**What to work on:** Please restate every line below exactly, without any pictures.

**Data extract:**
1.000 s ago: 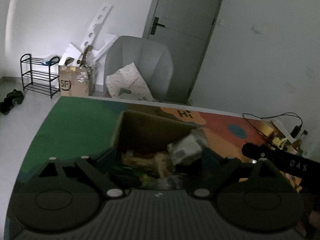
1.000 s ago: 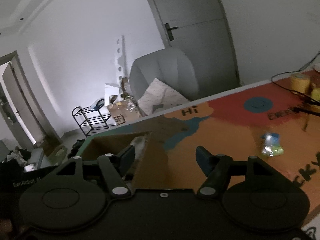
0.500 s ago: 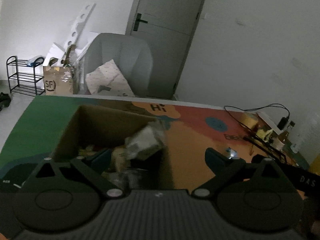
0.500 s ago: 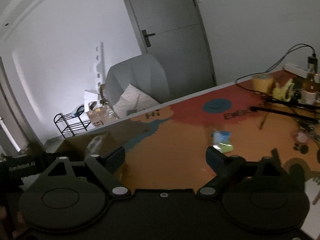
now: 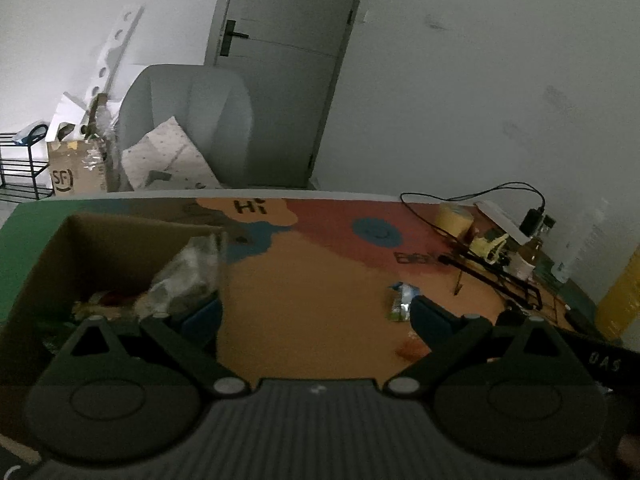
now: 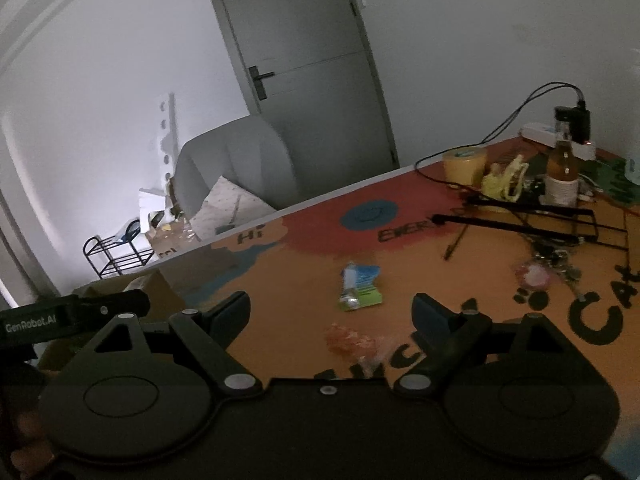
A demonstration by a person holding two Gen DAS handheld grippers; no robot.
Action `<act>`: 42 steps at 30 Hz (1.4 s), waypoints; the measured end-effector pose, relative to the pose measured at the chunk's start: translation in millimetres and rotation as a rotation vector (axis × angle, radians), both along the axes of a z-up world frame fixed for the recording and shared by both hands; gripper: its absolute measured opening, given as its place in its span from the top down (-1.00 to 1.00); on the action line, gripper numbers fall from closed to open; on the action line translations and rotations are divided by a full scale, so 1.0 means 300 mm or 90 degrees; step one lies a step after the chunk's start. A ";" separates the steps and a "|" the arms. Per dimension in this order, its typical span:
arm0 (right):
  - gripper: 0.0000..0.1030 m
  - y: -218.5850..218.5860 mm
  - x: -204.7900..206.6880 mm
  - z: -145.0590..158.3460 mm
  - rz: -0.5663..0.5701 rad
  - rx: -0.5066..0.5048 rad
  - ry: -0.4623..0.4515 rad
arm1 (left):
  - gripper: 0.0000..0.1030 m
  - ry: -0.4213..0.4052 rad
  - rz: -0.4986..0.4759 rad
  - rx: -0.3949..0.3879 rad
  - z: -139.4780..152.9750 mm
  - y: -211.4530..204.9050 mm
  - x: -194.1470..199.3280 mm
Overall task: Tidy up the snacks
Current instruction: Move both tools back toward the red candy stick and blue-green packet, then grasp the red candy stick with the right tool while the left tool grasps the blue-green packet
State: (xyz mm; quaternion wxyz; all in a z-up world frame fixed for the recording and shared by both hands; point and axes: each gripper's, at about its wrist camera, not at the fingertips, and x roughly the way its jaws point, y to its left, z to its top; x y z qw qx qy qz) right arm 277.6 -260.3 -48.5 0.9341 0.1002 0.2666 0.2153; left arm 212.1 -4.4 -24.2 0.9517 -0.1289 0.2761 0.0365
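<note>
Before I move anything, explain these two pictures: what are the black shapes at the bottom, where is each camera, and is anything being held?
There is no robot arm. A person holds a two-finger gripper in each hand, and a fisheye camera on each looks forward along its fingers. The black shapes are those fingers.

The left view shows the left gripper, open and empty, beside a cardboard box that already holds snack packets. The right view shows the right gripper, also open and empty.

On the colourful table mat lie a blue and green snack packet and, nearer, an orange wrapped snack, both between the right gripper's fingers in the picture but not touched. At the far right is clutter: a tape roll, a bottle and cables.
</note>
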 end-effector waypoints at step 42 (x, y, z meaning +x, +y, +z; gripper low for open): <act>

**Completed task:**
1.000 s ago: 
1.000 s ago: 
0.500 s ago: 
0.500 s ago: 
now: 
now: 
A demonstration by a person holding two Gen DAS handheld grippers; no robot.
Action `<act>`: 42 steps at 30 Hz (1.4 s), waypoints; the measured end-effector pose, relative to the pose measured at the chunk's start: translation in millimetres and rotation as a rotation vector (axis × angle, radians), both along the axes of a z-up world frame fixed for the recording and shared by both hands; gripper: its absolute measured opening, given as its place in its span from the top down (-1.00 to 1.00); on the action line, gripper numbers fall from closed to open; on the action line translations and rotations are divided by a full scale, so 1.0 means 300 mm or 90 degrees; step one lies a step after the chunk's start. A ";" separates the steps and a "|" the arms. Per dimension in this order, its typical span:
arm0 (right):
  - gripper: 0.0000..0.1030 m
  - y: -218.5850..218.5860 mm
  - x: -204.7900..206.6880 mm
  - z: -145.0590..158.3460 mm
  - rz: -0.5663..0.5701 rad
  - rx: -0.5066..0.5048 rad
  - ry: -0.4623..0.4515 rad
arm1 (left):
  - gripper: 0.0000..0.1030 m
  - ry: -0.4213..0.4052 rad
  - rz: -0.4986..0.4759 rad
  - rx: -0.3949..0.3879 rad
  - z: -139.4780..152.9750 mm
  - y: -211.4530..204.9050 mm
  - x: -194.1470..199.3280 mm
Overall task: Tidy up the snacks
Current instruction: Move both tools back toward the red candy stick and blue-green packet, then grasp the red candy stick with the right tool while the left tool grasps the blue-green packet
State: (xyz mm; quaternion wxyz; all in a z-up world frame fixed for the recording and shared by both hands; point and axes: each gripper's, at about its wrist camera, not at the fingertips, and x roughly the way its jaws point, y to its left, z to its top; x y z qw qx qy qz) right arm 277.6 -260.3 -48.5 0.9341 0.1002 0.2666 0.2153; left arm 212.1 -4.4 -24.2 0.9517 -0.1289 0.2761 0.0365
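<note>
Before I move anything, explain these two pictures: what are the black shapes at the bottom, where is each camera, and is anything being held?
There is no robot arm. A person holds a two-finger gripper in each hand, and a fisheye camera on each looks forward along its fingers. The black shapes are those fingers.

The left view shows the left gripper, open and empty, beside a cardboard box that already holds snack packets. The right view shows the right gripper, also open and empty.

On the colourful table mat lie a blue and green snack packet and, nearer, an orange wrapped snack, both between the right gripper's fingers in the picture but not touched. At the far right is clutter: a tape roll, a bottle and cables.
</note>
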 end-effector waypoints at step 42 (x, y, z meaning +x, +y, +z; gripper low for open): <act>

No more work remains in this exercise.